Однажды утром он проснулся и, не вставая с кровати, стал задумчиво смотреть в окно. В голове у него еще не вполне прояснилось, и вдруг он увидел за окном страшную старуху, она медленно боком подошла к окну и уставилась на него своими огромными глазами. Костя испугался и закрыл глаза, а когда снова их открыл, старуха исчезла.

* * *

«Сегодня выпил литр красного… Как грустно! Сезон любви — птицы летают на дворе, самцы сеют семена в самок, светит солнце. А я один, я вечно один, хотя Галя и приехала. Галя очень красивая. Это мой тип. Я люблю ее, а она меня не любит. Она отказалась провести со мной эпидермический диалог и я отвел ее с дочкой в сад. Пусть погуляют.»

«После обеда я ездил навестить Сюзанну, она в больнице. Ей делают химиотерапию, у нее всюду торчат трубки, ее питают через пупок или через влагалище, я точно не знаю. Я сходил для нее в магазин и принес бутылку воды.

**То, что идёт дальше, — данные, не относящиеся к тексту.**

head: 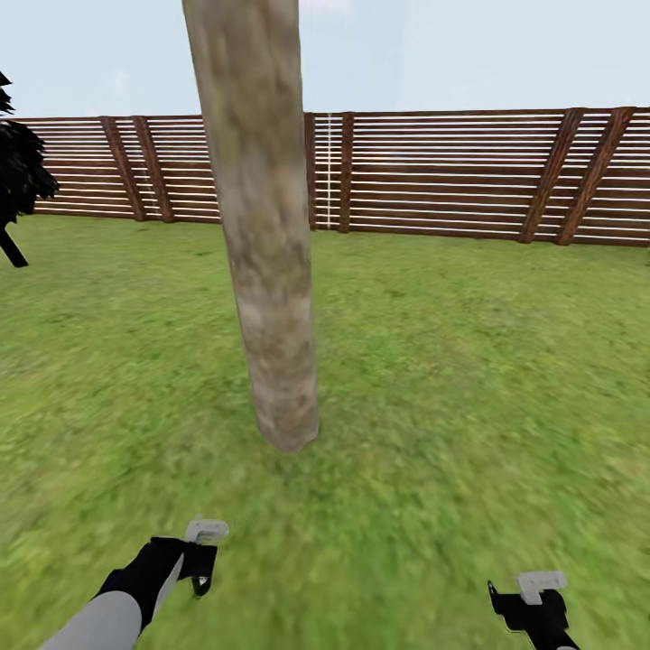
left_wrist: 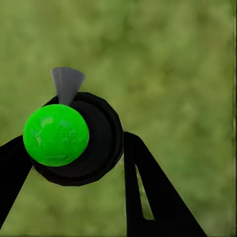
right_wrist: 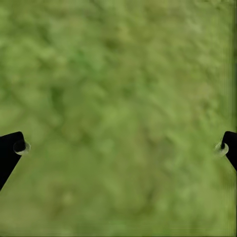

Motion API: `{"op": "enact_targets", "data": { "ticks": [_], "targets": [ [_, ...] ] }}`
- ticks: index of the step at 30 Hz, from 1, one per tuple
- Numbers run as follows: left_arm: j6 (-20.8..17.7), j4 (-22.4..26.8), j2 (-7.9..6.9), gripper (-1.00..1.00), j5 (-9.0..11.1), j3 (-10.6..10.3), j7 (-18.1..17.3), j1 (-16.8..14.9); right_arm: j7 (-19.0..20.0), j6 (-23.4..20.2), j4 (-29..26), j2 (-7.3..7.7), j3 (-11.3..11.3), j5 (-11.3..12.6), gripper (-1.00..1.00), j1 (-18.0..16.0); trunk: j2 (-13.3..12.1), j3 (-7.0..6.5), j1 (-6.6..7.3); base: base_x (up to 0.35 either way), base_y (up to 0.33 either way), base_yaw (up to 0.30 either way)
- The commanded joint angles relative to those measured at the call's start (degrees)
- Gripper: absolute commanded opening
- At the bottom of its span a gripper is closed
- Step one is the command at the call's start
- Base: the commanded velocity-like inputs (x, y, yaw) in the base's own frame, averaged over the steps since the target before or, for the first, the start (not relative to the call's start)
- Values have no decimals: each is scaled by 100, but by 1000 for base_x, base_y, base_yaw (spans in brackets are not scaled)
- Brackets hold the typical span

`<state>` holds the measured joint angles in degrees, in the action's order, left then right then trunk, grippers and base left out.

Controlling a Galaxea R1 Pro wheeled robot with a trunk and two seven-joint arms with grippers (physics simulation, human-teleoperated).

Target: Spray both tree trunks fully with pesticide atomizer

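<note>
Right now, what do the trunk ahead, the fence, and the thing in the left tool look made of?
Tree trunk: matte bark, pale grey-brown with tan blotches. Fence: brown wood, going by its horizontal slats and slanted braces. Atomizer in the left tool: likely smooth plastic, with a dark rounded body and a bright green ball.

black conifer (head: 20, 176) at lawn's left edge, pale sky (head: 451, 54)

Left arm (head: 108, 614) reaches forward low at the head view's lower left, black wrist, grey forearm. Left gripper (left_wrist: 74, 158) is closed around a dark round bottle (left_wrist: 96, 143) with a green ball on it, fingers (left_wrist: 148, 192) pressed on both sides. Right gripper (right_wrist: 118, 148) hangs low at lower right, jaws spread wide, nothing between them.
</note>
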<state>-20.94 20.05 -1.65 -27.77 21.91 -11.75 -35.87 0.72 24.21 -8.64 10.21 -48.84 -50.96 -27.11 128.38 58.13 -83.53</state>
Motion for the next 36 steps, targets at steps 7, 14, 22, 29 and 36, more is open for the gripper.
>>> {"op": "enact_targets", "data": {
  "ticks": [7, 14, 22, 29, 36],
  "targets": [
    [-430, 42, 150, -100, -91, 33, -32, -164, 16, 22, 9, -1, -45, -46, 100, -5, 2, 5, -1, 242, -231, 0],
    [-453, 43, 165, -100, -97, 33, -30, -166, 8, 22, 11, -10, -38, -52, 100, -5, 2, 5, -1, 278, -208, 0],
    [-1131, 74, 559, -100, -82, -27, -30, -1042, 7, 22, 12, -10, -38, -46, 100, -5, 2, 5, -1, 37, -18, 0],
    [-1229, 129, 64, -100, -64, 0, -88, -1164, -11, 134, 28, -84, -35, -66, 100, 63, 2, 5, -1, 0, 0, 0],
    [-1369, 274, -4, -100, -88, -37, -112, -1307, 7, 942, 38, -421, -32, -88, 100, 337, 2, 5, -1, 0, 0, 0]
  ]
}}
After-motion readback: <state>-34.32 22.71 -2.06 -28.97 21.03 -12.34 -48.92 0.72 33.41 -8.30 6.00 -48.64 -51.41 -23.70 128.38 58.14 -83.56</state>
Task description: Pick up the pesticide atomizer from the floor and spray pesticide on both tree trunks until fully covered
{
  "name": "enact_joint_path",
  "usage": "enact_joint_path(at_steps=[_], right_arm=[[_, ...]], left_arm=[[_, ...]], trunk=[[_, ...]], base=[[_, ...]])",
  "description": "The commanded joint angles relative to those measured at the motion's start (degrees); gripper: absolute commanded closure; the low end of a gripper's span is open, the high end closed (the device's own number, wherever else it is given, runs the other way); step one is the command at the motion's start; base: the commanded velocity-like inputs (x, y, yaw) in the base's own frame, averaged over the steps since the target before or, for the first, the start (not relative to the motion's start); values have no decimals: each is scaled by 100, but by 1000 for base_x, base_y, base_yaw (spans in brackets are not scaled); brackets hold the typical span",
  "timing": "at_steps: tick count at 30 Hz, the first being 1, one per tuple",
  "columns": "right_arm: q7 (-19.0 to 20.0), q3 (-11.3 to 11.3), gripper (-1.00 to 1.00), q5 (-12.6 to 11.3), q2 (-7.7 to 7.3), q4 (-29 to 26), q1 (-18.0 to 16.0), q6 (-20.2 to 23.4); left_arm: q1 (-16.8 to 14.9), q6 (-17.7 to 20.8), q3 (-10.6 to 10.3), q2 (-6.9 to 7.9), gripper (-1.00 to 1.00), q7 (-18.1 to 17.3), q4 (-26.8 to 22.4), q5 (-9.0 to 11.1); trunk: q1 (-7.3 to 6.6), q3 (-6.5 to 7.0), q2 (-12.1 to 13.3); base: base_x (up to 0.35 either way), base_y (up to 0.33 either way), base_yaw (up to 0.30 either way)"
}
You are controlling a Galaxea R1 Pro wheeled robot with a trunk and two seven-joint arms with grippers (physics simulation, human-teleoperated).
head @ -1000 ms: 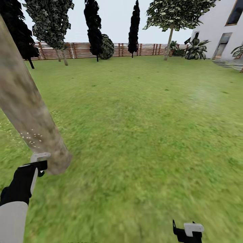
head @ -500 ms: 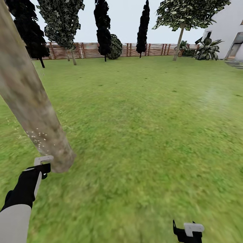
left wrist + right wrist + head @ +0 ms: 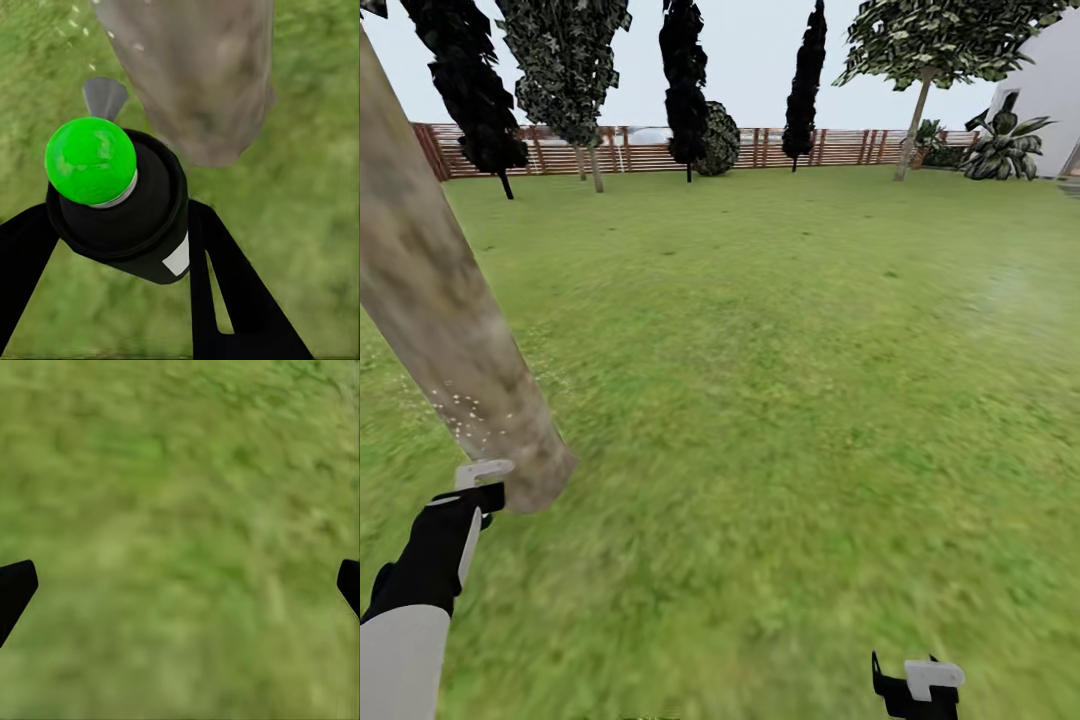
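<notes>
Closest in, the left gripper (image 3: 120, 247) has its two black fingers clamped on either side of the pesticide atomizer (image 3: 124, 217), a squat dark bottle with a white label; here its top button glows green rather than red. In the left wrist view the bottle's long axis runs along the fingers, its top end aimed at the foot of the tree trunk (image 3: 450, 330) just beyond. The nozzle's exact heading I cannot tell. White specks of pesticide (image 3: 475, 415) dot only a low band of bark, so the likely failure is patchy cover: if the bottle holds this one aim, the upper trunk and far side get nothing, and mist drifts onto the grass (image 3: 780, 400). The right gripper (image 3: 180, 585) hangs low with fingers spread wide, holding nothing. Farther off stands the wooden fence (image 3: 640, 150).
</notes>
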Motion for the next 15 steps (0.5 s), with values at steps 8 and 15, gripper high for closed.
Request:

Она наорала на меня за то, что я разлил воду на пол. Это естественно, ей надо выразить себя. Как хорошо я ее понимаю.»

«Женщины так эгоистичны, они предпочитают хранить свое тело для самих себя. Женщина — самое прекрасное творение Бога. Но они эгоистичны. Это дефект их воспитания. Нас с детства приучают стыдиться собственного тела. Например, мое тело — это я. Я существую, это онтологично. Я — это я. А она — это она. Я свободен, я совершенно свободен.»

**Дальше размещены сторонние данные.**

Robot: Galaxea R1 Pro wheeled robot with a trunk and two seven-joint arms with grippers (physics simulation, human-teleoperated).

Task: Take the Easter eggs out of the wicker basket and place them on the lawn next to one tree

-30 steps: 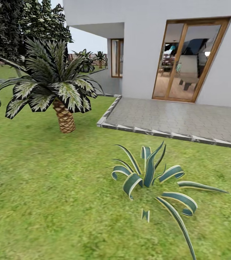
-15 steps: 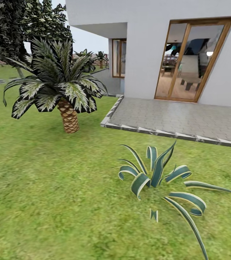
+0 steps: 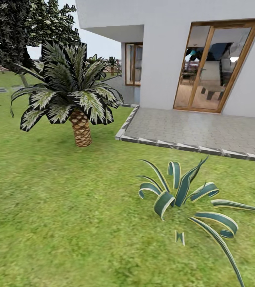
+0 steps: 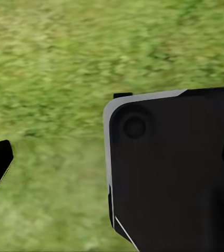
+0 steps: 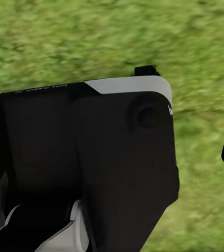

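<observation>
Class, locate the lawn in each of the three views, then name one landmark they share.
Head view: the lawn covers the lower and left areas, around the short palm, up to the grey paving.
Left wrist view: lawn lies behind a dark robot part.
Right wrist view: lawn again lies behind a dark robot part.
Shared landmark: the green grass itself.

A short palm point(image 3: 69, 95) with a scaly trunk stands left of the grey paved patio point(image 3: 199, 131); a striped agave point(image 3: 183, 195) grows nearer, below the white house's point(image 3: 163, 52) wood-framed glass door point(image 3: 211, 65)
</observation>
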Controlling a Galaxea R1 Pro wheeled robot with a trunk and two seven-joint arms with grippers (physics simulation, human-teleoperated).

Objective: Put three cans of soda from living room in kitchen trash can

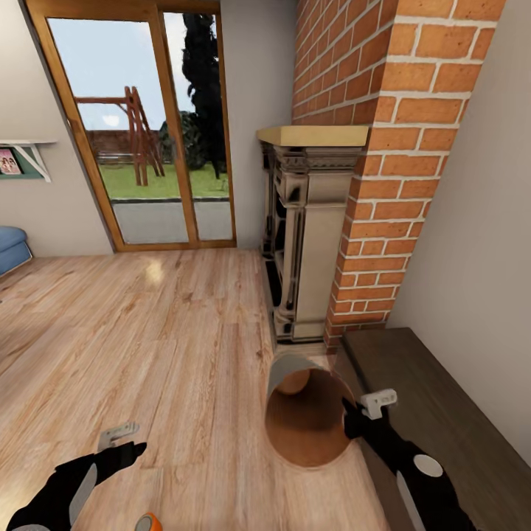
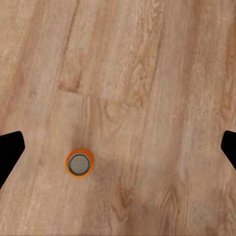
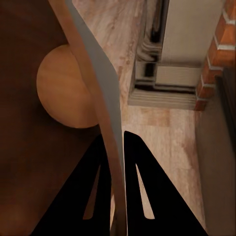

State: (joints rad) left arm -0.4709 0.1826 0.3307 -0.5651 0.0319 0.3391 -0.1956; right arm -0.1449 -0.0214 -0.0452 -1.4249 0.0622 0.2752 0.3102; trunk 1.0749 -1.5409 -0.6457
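Both arms glossy black w/ pale grey panels. Left arm (image 1: 70,483): long grey strip along the forearm, tapering to a black wrist; small light-grey bracket (image 1: 116,435) sits on top near the tip. Right arm (image 1: 417,472): black shell, round grey disc on the forearm, grey band lower down; whitish bracket (image 1: 379,402) w/ a few small holes at the wrist. In wrist views fingers (image 3: 101,191) are flat black, pointed wedges w/ narrow slots cut thru.

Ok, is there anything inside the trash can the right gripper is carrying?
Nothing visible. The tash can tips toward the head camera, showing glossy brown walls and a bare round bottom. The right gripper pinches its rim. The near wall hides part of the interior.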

«Я везде вижу людей, в костюмах с галстуками они идут на работу. Утром они пьют кофе — это их наркотик, курят сигарету — это для них та же соска — они все находятся в стадии сосания. Есть анальная стадия, а есть сосальная стадия. Через стадию сосания я уже прошел. Раньше, еще когда я был в армии, я курил сигареты. Потом я стал курить самокрутки. Потом я находил окурки на улицах. А потом я вообще перестал курить и теперь чувствую себя очень хорошо. Люди идут на работу. В обед они идут в кафе и жрут. Я тоже жру. Мы как свиньи — жрем, чавкаем, обжираемся — как это отвратительно! Когда Галя увидела, как я ем, она обезумела. Потому что я веду себя естественно, я вытираю пальцы о рубашку, когда у меня есть газы в кишечнике, я их выпускаю, когда у меня есть газы в желудке, я их отрыгиваю, когда у меня в зубах застряла пища, я достаю ее оттуда пальцем или деревянной палочкой, когда у меня в носу есть сопли, я достаю их оттуда и иногда ем — они очень вкусные! Они похожи на улиток, которые мы ели в детстве с братом и Эвелиной. А Галя — лицемерка. Она и свою дочку учит всякому лицемерию, но я этого не хочу терпеть!»

«Вообще я мечтал жениться на атеистке, чтобы убедить ее в существовании Бога, но Галя, кажется, верит в Бога и ходит в церковь, хотя мне кажется, что это не совсем правда, она и здесь лицемерит. Я тоже хожу в церковь, у меня даже есть иконы в углу комнаты. И еще у меня есть портрет русского патриарха, я его прикрепил красной кнопкой к стене, эту кнопку я вколол ему прямо в лоб, между двумя глазами, и у него получилось третье око.»

«Маруся — высокая, у нее светлые волосы и голубые глаза. Это мой тип. Зачем она ходит в джинсах? Лучше бы она ходила в юбке. Зачем она приехала с Костей? Это меня раздражает. Костя разбил стекло в Центре Помпиду. Его отправили в психбольницу. У него опыт. Я уважаю этого человека.»

* * *

Дима приехал автостопом из Швейцарии без французской визы. Пьеру позвонили его знакомые и попросили встретить Диму и на время приютить, потому что ему было негде жить. Пьер поехал к метро на машине, которую ему отдали в мастерской, где он работал, двери у этой машины закрывались плохо, а одна вообще не закрывалась, и Пьер привязывал ее веревочкой, но все равно это была машина, и она ездила, и Пьер добирался на ней даже в Нормандию и к морю в Довиль, на самый фешенебельный французский курорт.